### What this task involves
Search the records for the word "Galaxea" and copy each line in which it appears.

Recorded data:
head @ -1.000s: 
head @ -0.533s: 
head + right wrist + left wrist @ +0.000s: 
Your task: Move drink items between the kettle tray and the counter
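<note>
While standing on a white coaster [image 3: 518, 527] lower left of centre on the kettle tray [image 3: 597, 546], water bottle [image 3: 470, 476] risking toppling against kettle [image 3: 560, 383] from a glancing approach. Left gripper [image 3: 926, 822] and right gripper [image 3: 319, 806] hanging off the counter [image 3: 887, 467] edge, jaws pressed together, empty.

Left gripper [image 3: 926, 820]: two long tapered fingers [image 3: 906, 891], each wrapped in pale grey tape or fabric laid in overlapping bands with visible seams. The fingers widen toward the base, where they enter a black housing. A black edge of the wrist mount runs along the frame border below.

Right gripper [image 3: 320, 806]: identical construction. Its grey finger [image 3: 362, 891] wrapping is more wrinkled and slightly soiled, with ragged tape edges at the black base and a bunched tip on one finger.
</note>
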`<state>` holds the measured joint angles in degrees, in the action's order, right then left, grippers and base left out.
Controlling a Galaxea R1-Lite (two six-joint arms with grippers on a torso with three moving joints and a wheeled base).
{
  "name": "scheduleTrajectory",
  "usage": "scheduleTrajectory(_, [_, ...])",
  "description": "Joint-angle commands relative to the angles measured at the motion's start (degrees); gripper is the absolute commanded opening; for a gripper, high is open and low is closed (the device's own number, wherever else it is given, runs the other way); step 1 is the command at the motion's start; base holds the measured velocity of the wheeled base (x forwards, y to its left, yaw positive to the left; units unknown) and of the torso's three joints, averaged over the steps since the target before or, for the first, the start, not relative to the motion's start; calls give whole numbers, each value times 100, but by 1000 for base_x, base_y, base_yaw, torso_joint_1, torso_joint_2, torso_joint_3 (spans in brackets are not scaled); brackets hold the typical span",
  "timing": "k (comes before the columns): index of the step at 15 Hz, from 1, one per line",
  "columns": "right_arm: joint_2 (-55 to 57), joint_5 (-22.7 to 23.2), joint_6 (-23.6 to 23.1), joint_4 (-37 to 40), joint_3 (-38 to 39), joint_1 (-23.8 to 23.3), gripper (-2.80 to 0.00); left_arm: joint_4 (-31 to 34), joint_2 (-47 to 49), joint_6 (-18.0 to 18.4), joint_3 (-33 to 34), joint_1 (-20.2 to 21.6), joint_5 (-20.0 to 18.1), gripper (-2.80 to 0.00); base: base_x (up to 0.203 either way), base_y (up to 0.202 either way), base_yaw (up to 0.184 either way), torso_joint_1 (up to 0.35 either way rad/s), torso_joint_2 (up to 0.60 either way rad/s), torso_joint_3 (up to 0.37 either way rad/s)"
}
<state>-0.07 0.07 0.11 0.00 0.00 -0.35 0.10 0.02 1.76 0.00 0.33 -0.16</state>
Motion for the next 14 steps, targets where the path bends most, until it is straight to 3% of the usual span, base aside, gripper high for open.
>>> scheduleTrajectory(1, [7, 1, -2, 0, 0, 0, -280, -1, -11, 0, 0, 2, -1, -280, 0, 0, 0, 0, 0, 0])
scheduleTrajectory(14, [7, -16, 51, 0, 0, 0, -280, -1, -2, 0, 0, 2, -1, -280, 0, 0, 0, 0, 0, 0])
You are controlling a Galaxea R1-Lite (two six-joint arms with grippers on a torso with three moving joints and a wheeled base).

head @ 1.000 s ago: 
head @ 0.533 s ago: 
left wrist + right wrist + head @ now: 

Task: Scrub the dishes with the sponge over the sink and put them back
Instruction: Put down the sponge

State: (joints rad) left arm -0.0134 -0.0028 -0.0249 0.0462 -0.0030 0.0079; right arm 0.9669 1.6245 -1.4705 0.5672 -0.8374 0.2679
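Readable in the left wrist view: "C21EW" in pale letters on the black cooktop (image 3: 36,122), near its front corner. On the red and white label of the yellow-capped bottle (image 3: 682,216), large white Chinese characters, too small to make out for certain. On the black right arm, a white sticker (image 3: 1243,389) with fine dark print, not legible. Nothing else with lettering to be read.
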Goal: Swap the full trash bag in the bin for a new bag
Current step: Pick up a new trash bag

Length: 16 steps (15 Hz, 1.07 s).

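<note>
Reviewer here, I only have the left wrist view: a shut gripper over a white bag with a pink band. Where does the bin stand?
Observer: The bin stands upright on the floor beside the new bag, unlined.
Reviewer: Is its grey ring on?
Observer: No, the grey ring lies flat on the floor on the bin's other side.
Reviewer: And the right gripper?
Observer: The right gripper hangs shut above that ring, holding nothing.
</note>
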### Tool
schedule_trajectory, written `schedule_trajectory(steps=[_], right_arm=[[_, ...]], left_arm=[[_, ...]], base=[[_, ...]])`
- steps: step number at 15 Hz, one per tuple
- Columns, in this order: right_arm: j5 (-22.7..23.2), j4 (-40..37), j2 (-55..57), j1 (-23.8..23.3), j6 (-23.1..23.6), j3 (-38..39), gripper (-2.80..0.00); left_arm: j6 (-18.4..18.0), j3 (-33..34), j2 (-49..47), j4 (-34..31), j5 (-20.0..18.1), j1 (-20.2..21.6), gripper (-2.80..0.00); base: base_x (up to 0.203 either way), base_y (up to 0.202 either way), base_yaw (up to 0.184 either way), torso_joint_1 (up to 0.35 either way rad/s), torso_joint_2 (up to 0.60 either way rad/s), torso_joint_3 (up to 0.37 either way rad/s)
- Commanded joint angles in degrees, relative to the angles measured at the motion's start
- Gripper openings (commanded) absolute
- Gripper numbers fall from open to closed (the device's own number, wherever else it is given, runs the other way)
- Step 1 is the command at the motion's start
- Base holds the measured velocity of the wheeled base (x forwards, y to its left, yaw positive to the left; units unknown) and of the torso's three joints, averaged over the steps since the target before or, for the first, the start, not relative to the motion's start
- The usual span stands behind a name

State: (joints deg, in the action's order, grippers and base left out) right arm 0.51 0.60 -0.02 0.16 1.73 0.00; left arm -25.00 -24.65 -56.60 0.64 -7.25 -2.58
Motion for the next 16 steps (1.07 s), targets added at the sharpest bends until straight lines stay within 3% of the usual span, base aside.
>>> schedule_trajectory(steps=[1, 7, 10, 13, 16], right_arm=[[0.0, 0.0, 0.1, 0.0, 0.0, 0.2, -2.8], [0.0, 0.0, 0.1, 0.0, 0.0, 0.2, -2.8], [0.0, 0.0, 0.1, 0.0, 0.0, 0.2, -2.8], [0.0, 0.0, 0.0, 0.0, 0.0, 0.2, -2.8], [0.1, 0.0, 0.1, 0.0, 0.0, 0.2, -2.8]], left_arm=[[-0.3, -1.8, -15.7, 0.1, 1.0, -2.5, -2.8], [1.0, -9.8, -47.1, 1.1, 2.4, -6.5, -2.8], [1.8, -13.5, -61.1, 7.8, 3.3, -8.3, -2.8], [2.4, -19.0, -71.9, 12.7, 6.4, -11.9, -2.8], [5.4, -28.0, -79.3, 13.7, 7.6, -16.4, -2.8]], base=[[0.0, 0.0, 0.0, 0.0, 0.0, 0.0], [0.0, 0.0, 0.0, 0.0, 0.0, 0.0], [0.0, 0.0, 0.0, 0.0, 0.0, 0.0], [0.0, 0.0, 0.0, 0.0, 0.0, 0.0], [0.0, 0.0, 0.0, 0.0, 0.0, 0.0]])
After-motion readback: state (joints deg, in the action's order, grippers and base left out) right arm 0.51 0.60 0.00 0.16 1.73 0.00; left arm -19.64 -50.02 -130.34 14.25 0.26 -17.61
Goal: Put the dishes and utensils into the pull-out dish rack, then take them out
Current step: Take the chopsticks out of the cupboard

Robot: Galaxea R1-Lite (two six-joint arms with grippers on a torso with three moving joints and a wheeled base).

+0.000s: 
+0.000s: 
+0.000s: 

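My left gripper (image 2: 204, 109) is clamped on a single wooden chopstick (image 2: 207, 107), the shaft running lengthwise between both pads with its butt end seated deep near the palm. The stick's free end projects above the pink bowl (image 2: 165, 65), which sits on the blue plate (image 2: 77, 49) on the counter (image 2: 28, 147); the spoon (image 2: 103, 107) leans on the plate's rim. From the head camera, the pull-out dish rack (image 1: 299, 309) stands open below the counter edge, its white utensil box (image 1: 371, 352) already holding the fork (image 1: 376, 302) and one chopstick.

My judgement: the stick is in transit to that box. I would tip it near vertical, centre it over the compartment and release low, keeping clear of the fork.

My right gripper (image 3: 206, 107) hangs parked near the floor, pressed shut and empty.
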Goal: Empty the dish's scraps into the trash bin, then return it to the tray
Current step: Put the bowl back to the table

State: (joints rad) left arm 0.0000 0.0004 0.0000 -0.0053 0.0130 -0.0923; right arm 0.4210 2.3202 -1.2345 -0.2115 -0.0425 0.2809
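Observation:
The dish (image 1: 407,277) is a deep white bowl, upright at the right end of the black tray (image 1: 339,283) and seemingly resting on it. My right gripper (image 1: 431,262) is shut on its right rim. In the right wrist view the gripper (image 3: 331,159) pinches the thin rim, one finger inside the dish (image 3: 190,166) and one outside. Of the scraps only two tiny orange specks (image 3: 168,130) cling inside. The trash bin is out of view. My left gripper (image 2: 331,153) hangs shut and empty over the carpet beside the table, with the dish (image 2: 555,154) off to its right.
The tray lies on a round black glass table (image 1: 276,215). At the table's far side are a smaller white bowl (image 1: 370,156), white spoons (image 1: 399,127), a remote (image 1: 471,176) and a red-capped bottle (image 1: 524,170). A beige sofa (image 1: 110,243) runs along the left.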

### Finished task
Controlling a Galaxea R1-Lite (two six-joint arms with grippers on a torso with three moving joints and a wheeled base).
You are controlling a Galaxea R1-Lite (two six-joint arms with grippers on a torso with three moving joints and a wheeled base).
Robot: Galaxea R1-Lite (two six-joint arms with grippers on a torso with three moving joints and a wheeled base).

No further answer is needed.